Man wirft einen Blick auf die Bilder aus South Dakota und weiß sofort, welche Stunde es geschlagen hat. Keine Spur von feierlicher Würde. Keine Spur von einem Moment, der einem ganzen Land gehören könnte. Stattdessen blanke Machtpolitik vor einer gewaltigen Kulisse.
Was hier stattfand, war keine Feier für alle. Es war der endgültige Bau einer unüberwindbaren Mauer zwischen den Menschen.
Wir erlebten es an diesem 250. Jahrestag der amerikanischen Unabhängigkeit.
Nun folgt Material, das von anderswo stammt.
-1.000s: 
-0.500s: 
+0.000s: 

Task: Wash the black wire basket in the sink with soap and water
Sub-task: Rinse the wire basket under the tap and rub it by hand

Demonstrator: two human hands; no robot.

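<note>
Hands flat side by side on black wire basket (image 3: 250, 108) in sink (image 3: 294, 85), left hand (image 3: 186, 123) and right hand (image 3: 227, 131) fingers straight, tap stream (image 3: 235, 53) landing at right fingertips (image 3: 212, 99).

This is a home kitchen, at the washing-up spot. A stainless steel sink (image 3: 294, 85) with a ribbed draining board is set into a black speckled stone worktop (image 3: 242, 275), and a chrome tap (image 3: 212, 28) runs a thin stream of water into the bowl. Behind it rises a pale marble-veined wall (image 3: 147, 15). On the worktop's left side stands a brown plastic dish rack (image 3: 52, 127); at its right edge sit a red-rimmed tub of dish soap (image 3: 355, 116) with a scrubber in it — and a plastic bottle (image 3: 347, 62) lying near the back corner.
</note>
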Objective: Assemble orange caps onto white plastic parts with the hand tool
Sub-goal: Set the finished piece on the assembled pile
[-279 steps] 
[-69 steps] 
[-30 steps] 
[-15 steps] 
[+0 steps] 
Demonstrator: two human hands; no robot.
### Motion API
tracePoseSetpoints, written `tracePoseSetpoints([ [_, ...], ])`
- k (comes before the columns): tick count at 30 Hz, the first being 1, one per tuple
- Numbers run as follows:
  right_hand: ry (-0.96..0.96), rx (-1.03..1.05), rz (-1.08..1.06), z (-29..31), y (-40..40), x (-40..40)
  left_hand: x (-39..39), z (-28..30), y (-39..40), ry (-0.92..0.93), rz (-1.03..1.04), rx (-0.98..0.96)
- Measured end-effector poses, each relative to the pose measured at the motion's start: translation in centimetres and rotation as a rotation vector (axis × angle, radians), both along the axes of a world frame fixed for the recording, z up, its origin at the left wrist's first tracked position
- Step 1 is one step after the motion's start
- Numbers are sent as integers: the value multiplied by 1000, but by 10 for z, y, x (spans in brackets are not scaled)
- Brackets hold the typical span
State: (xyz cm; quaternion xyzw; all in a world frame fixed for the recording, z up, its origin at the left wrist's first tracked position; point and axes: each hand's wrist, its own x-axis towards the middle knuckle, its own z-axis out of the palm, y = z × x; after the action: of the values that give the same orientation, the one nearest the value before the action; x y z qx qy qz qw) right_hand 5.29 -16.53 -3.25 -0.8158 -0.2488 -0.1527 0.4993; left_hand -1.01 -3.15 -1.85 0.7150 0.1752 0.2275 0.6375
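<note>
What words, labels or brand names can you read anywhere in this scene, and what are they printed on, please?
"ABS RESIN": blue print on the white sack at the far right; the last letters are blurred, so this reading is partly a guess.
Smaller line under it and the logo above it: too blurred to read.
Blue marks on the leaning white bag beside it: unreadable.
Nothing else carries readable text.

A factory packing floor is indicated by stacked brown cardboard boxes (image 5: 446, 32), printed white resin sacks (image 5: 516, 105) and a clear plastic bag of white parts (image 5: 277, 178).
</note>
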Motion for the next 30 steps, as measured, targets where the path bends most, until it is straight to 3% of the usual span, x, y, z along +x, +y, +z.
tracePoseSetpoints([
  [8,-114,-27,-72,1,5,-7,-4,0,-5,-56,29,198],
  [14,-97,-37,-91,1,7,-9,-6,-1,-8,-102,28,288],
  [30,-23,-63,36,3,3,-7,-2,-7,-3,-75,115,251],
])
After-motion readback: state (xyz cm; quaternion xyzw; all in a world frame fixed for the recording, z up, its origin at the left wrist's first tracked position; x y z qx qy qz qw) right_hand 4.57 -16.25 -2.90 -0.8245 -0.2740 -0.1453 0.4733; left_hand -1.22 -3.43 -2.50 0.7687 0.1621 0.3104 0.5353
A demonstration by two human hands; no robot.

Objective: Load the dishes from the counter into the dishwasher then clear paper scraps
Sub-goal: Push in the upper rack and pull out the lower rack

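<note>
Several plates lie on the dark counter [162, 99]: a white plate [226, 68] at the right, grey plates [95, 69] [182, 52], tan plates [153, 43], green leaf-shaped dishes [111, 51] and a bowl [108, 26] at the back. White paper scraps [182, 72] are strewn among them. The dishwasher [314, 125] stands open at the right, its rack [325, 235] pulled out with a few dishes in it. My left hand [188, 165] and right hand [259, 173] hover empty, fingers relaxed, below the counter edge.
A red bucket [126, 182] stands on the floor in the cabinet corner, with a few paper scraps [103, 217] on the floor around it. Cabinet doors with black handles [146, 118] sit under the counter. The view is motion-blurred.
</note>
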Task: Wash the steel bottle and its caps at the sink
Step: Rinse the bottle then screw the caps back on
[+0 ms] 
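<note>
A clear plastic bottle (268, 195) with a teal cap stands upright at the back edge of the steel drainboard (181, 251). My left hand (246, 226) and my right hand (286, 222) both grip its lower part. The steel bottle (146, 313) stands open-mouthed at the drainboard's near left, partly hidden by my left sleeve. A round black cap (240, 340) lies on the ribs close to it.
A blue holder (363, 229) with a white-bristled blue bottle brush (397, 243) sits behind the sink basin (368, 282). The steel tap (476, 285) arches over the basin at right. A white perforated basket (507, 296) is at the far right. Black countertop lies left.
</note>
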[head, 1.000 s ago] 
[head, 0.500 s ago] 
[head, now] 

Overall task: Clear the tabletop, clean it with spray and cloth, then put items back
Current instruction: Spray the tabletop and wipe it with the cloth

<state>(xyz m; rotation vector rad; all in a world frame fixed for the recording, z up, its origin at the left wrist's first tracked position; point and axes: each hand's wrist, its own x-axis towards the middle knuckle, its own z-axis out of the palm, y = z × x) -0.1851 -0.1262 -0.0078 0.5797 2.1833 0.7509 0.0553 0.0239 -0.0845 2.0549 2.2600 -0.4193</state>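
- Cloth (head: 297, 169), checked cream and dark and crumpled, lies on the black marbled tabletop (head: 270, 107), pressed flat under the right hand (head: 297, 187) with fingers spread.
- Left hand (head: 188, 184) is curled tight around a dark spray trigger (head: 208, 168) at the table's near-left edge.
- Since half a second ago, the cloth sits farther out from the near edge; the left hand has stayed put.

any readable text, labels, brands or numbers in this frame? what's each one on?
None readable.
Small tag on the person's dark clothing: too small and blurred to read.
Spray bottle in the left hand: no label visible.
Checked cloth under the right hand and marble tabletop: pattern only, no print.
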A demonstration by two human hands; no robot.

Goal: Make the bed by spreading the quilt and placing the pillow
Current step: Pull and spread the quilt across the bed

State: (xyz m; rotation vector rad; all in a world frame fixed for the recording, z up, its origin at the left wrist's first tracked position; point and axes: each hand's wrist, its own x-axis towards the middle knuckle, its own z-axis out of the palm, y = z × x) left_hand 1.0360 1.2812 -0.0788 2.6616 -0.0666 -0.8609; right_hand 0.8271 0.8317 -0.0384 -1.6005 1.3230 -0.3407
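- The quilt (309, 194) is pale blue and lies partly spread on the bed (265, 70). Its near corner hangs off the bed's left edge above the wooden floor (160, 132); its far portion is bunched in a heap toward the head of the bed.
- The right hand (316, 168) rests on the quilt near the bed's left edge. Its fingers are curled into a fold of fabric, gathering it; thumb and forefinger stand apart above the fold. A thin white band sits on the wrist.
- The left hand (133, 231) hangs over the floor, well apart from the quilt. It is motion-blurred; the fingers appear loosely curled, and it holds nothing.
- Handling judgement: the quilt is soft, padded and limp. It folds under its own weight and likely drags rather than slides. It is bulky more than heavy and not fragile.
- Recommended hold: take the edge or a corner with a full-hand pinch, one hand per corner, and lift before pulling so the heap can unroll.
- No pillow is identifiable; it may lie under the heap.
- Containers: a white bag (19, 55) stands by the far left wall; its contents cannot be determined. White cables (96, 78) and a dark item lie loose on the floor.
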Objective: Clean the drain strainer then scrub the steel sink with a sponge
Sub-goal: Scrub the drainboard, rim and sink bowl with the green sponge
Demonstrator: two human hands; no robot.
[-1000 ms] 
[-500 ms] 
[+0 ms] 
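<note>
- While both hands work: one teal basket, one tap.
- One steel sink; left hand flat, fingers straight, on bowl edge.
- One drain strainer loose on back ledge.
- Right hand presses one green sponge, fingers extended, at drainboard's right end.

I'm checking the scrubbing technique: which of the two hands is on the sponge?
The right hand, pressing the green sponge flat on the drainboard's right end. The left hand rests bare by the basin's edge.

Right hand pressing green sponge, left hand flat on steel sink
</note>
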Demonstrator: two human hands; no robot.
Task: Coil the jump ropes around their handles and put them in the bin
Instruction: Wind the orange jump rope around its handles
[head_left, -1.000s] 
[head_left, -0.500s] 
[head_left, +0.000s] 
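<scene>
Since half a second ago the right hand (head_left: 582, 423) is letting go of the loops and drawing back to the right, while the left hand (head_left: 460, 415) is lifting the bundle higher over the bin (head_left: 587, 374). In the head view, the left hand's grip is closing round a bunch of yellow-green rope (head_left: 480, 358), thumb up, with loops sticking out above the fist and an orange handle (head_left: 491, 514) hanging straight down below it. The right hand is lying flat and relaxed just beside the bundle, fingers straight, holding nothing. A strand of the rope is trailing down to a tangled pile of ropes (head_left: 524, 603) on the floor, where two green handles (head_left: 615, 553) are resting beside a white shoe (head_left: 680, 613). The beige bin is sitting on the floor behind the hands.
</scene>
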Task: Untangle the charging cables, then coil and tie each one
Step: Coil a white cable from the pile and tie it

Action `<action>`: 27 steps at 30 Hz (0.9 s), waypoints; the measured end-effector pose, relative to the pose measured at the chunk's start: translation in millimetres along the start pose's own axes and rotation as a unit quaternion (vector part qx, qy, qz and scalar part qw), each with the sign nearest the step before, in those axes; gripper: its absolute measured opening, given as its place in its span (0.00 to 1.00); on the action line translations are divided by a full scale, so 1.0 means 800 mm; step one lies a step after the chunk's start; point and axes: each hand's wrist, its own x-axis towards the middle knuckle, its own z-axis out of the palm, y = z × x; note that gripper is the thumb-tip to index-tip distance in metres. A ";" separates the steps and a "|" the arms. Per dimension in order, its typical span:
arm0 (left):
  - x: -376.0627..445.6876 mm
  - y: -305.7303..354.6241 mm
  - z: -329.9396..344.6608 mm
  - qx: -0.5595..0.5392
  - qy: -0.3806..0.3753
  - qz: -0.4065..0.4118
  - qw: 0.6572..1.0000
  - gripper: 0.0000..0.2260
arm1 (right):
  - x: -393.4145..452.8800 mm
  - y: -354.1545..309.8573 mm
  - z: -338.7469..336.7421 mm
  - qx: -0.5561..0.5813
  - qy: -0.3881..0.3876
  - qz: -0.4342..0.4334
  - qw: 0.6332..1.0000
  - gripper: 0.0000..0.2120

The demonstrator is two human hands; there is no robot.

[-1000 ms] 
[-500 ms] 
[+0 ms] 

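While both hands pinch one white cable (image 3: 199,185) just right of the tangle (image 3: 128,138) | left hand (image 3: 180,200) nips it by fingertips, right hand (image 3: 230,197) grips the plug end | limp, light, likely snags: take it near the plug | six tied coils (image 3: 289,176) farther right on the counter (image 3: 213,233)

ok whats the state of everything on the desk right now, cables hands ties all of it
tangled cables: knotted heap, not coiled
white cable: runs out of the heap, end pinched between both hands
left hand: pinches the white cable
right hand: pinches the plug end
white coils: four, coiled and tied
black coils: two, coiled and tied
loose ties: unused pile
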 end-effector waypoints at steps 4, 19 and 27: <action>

Normalerweise ist dieses große Jubiläum ein festes Ritual: Ein Präsident nutzt den Moment, um die Gräben im Land zuzuschütten. Er spricht zur gesamten Bevölkerung und erinnert an das gemeinsame Fundament.
Doch Donald Trump hat diese alte Tradition endgültig zertrümmert.
Er hat die offiziellen Feierlichkeiten für ein zutiefst parteipolitisches Schauspiel missbraucht. Schon im Vorfeld warb er ungeniert damit, dass dies „the most spectacular TRUMP RALLY of them all“ („die spektakulärste Trump-Kundgebung von allen“) werden würde. Es ging nie um Amerika.
Es ging von Anfang an nur um ihn, seine Bewegung und das feste Einbetonieren seiner Macht über die Köpfe der anderen Hälfte hinweg.